But there was a small part of my mind telling me not to do it, that abortion was wrong and that killing an innocent baby could not possibly help me. But then there was the other side of my brain telling me that it would be unfair, not only for myself, but for the baby, to bring it up in such an unstable environment when it could never know its father.

"Would you like to think about it or shall I book you an appointment now?"

"Now, please." If I had time to think then I would change my mind, I knew it.

Dr Morgan called the hospital for me and arranged me an abortion for four days later. I thanked him before leaving, tears streaming down my face. Hell, I didn't want to do this, but I felt that I had no choice.

I was at home, baking in the kitchen, when there was a knock on the door. I sighed and rinsed my hands before going to answer. The first thing I saw when I yanked the door open was a pair of glittering emerald green eyes that I practically fell into. And then I noticed that they were narrowed. And that made me look at the bigger picture.

"Edward?" I whispered, confused.

"You're going to kill our baby?" he growled.

"What? How do you know about that?" I asked.
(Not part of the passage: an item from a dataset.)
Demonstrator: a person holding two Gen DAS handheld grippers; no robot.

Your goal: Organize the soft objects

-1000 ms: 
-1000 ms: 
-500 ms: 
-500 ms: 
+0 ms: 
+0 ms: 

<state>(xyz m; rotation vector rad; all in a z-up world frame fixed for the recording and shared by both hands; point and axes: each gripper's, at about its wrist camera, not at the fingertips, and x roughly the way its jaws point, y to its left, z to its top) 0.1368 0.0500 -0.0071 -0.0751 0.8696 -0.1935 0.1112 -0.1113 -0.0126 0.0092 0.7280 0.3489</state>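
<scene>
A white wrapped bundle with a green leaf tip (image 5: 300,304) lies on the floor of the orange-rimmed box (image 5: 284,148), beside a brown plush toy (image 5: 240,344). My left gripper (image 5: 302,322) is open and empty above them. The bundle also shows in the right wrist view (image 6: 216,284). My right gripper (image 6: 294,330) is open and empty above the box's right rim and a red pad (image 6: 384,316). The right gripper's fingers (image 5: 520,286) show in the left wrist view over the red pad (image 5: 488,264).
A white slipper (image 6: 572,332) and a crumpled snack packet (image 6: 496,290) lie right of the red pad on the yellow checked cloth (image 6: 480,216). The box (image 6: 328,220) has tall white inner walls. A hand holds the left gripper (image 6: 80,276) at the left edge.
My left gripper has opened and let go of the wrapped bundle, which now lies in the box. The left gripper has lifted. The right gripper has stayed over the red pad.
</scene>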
"You're a murderer!" Edward cried, before hitting out at me, his hand connecting with my cheek, "You should have been more responsible!"

"Edward… what are you…?" I spluttered, tripping over my own feet and suddenly I was falling. The ground came slowly up to meet me…

I hit the floor with a bang that pulled me, panting, from my dream. I was sprawled on the floor and it took me a second to realise what had happened. It had been a dream… just a dream. Edward hadn't really come to the door. Edward didn't really know about the baby… oh fuck: the baby.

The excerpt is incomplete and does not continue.